(WHAT YOU SHOULD DO) Copies of all lines that contain "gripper" are needed; take them from the data below.

(DATASET CONTENT)
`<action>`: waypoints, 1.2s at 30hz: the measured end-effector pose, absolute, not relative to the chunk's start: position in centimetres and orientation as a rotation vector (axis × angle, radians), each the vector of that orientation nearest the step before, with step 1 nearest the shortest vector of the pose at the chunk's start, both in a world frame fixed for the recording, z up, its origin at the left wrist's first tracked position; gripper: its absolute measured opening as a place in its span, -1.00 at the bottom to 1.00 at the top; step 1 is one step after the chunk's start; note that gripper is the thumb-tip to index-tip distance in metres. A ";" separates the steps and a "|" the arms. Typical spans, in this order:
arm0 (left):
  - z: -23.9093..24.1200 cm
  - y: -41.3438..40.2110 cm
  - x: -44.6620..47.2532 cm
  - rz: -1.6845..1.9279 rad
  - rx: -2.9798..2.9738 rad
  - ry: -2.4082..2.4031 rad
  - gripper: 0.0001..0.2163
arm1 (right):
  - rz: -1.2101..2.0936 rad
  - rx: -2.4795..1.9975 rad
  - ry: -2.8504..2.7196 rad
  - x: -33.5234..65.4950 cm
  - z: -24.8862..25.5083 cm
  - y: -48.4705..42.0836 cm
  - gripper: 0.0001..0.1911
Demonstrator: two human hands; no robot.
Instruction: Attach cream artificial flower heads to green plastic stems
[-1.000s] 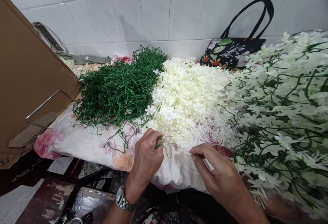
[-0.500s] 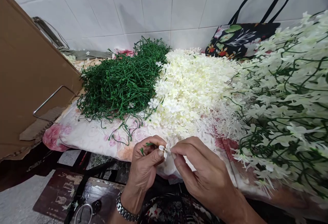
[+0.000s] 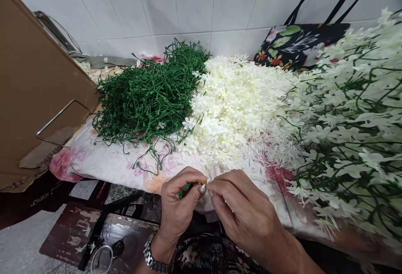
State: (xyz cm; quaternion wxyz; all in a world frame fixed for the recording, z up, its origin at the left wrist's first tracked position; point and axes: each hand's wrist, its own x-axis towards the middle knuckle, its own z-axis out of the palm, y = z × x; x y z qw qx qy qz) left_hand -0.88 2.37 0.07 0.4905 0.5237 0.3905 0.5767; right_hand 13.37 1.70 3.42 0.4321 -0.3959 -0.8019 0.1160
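Note:
My left hand point(image 3: 179, 201), a watch on its wrist, is closed around an artificial flower stem point(image 3: 184, 190), whose green tips poke out under the curled fingers. Pinched between thumb and forefinger of both hands is a small white artificial flower point(image 3: 208, 180), mostly covered by the fingertips. My right hand point(image 3: 243, 201) is closed in that pinch, its fingertips touching those of the left. Beyond them lie a heap of green plastic stems point(image 3: 147, 98) and, right of it, a pile of loose cream-white petals point(image 3: 235, 102).
Assembled white flower sprays point(image 3: 351, 140) are heaped at the right. Thin white stamens point(image 3: 282, 146) lie before the petals on the floral cloth point(image 3: 109, 161). A flowered black bag point(image 3: 301, 44) leans on the tiled wall. A cardboard box point(image 3: 37, 81) stands left, above a worn brown board point(image 3: 69, 232).
The white flower's petals, spread and visible before, are now squeezed together and largely hidden between my fingertips. My hands have drawn slightly closer. The view has shifted a little.

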 end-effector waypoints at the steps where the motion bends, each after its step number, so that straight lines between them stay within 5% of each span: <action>1: 0.0 2.3 -0.8 1.409 1.291 0.953 -0.95 | 0.299 -0.986 -1.989 13.3 3.3 1.7 -0.84; 10: 0.4 2.2 -0.1 1.393 0.993 0.940 -0.94 | 0.481 -1.045 -1.887 13.7 3.3 1.6 -0.83; 14: 0.6 2.0 0.1 1.423 0.861 0.968 -0.93 | 0.503 -1.076 -1.918 14.1 3.4 1.7 -0.66; 20: 0.2 1.3 0.4 1.395 0.941 1.036 -0.93 | 0.591 -1.026 -1.884 14.1 2.6 1.7 -0.89; 36: 1.9 0.7 -0.7 1.135 1.582 1.303 -0.75 | 0.644 -1.106 -1.855 15.1 3.6 1.4 -0.91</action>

(EXERCISE SOLUTION)
`<action>`: waypoints, 1.2s at 30hz: the measured end-effector pose, absolute, not relative to the chunk's start: position in centimetres and orientation as a rotation vector (axis × angle, radians), each the vector of that orientation nearest the step before, with step 1 nearest the shortest vector of the pose at the chunk's start, both in a world frame fixed for the recording, z up, its origin at the left wrist's first tracked position; gripper: its absolute measured opening as a place in its span, -1.00 at the bottom to 1.00 at the top; step 1 is one step after the chunk's start; note that gripper is the thumb-tip to index-tip distance in metres. A ";" separates the steps and a "|" the arms. Typical spans, in this order:
  - gripper: 0.0001..0.2163
  - gripper: 0.0001..0.1911

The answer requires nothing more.